- [YOUR TASK]: Set down exactly the lines below between the line holding "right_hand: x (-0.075" and the line holding "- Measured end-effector", inclusive; no other line belongs in the answer.

/---

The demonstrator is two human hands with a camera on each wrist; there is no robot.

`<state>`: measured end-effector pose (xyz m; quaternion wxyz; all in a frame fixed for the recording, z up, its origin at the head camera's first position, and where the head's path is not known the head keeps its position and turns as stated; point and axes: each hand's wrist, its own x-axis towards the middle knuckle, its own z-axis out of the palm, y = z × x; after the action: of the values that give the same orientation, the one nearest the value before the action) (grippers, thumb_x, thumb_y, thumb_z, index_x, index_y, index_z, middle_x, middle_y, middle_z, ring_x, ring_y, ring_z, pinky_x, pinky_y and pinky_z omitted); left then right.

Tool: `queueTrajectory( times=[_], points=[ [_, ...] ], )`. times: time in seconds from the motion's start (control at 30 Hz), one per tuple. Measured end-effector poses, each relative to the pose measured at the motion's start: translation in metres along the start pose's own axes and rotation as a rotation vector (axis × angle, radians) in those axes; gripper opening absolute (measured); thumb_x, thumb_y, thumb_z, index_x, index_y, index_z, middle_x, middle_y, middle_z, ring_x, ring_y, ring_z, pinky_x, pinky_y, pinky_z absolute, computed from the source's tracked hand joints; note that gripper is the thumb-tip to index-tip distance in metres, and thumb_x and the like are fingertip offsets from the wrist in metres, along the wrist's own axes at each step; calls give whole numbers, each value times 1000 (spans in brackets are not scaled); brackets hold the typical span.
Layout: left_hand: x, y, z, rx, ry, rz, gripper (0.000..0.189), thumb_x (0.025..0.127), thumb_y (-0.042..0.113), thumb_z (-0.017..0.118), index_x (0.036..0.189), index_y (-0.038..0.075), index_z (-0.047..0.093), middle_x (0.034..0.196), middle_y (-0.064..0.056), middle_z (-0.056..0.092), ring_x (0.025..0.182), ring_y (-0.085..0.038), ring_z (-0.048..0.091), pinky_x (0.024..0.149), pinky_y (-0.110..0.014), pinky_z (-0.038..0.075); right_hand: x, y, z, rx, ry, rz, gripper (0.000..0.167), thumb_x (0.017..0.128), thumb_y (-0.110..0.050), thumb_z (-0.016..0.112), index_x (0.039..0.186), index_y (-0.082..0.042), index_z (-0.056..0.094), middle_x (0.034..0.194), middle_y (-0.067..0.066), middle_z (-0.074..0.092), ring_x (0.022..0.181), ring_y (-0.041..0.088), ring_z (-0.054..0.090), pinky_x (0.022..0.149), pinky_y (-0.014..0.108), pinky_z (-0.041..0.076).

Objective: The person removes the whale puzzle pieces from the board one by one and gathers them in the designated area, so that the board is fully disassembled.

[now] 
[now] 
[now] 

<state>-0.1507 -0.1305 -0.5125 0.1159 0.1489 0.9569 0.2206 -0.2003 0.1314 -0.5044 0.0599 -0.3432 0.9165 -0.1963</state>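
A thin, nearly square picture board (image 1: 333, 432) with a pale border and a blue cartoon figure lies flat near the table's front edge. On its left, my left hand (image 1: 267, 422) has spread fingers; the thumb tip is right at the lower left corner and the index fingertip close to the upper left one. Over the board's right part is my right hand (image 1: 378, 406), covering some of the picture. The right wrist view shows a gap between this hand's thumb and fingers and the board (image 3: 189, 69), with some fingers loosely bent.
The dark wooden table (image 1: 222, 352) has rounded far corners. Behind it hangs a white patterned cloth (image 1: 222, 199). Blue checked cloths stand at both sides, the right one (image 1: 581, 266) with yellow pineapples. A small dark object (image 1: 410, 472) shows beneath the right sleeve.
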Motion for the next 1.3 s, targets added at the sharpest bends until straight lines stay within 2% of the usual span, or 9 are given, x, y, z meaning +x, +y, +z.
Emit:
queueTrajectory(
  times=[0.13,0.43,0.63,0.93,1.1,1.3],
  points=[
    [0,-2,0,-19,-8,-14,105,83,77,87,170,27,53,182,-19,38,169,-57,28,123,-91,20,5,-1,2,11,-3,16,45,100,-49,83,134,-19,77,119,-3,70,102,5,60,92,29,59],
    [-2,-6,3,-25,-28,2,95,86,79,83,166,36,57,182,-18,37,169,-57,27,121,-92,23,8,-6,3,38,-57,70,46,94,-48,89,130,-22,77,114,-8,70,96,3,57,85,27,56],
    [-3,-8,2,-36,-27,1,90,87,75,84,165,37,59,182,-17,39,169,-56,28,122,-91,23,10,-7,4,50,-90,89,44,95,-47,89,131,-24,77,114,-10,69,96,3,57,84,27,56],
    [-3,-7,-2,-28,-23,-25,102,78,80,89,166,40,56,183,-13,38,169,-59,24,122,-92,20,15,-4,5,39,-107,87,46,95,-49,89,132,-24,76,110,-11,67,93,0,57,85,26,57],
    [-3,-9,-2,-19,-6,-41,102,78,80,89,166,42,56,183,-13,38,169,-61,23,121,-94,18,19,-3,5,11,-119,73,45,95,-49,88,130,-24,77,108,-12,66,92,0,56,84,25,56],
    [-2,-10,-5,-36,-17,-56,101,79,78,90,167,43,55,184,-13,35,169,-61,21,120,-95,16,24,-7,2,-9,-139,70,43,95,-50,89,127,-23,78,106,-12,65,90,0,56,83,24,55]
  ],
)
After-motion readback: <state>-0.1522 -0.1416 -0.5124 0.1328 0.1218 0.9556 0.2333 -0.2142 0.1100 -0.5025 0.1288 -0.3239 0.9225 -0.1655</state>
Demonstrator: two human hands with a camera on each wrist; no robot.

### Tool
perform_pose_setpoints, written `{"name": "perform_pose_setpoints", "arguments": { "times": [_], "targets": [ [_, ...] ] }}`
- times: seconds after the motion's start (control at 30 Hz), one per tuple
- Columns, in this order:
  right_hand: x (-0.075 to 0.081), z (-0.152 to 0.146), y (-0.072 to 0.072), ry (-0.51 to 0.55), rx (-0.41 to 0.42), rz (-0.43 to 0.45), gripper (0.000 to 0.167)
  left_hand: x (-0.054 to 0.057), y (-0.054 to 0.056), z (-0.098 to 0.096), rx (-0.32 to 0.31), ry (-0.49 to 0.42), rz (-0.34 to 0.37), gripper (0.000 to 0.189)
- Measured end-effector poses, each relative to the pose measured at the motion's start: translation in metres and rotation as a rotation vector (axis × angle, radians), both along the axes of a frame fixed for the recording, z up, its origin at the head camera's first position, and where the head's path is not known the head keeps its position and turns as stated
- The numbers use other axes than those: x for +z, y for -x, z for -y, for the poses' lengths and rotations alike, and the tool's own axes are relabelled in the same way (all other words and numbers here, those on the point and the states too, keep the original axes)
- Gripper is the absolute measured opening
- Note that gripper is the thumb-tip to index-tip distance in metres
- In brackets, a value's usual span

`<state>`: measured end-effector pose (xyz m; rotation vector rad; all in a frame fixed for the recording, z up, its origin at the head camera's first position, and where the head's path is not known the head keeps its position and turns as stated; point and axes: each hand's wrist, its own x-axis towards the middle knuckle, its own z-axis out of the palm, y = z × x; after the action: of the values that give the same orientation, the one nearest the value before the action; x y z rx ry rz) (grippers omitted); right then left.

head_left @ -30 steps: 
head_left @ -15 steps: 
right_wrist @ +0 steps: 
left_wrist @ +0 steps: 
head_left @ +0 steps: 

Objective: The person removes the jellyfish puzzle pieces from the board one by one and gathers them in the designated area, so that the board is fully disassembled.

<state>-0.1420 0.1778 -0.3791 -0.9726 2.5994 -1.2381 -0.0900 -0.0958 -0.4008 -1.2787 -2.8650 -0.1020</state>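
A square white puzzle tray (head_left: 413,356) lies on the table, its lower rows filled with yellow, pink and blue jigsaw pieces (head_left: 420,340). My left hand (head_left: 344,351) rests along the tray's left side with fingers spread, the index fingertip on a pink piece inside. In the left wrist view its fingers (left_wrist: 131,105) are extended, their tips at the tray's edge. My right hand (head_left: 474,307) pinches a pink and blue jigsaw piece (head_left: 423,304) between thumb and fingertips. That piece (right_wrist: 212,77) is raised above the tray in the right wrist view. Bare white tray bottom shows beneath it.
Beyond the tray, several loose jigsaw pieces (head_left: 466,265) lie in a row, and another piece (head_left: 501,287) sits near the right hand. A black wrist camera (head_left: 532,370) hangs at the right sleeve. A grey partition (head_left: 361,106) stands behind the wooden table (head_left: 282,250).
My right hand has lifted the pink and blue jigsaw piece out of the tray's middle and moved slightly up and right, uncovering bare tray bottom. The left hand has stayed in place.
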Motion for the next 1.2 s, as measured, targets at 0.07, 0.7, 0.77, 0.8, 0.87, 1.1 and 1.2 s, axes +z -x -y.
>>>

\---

- [SOLUTION TO THIS TASK]:
  right_hand: x (-0.075 to 0.081), z (-0.152 to 0.146), y (-0.072 to 0.072), ry (-0.51 to 0.55), rx (-0.41 to 0.42), rz (-0.43 to 0.45), gripper (0.000 to 0.167)
  left_hand: x (-0.054 to 0.057), y (-0.054 to 0.056), z (-0.098 to 0.096), rx (-0.32 to 0.31), ry (-0.49 to 0.42), rz (-0.34 to 0.37), gripper (0.000 to 0.189)
- Measured end-effector poses, each relative to the pose measured at the motion's start: translation in metres and rotation as a rotation vector (axis × angle, radians), both along the axes of a frame fixed for the recording, z up, its origin at the head camera's first position, and where the head's path is not known the head keeps its position and turns as stated

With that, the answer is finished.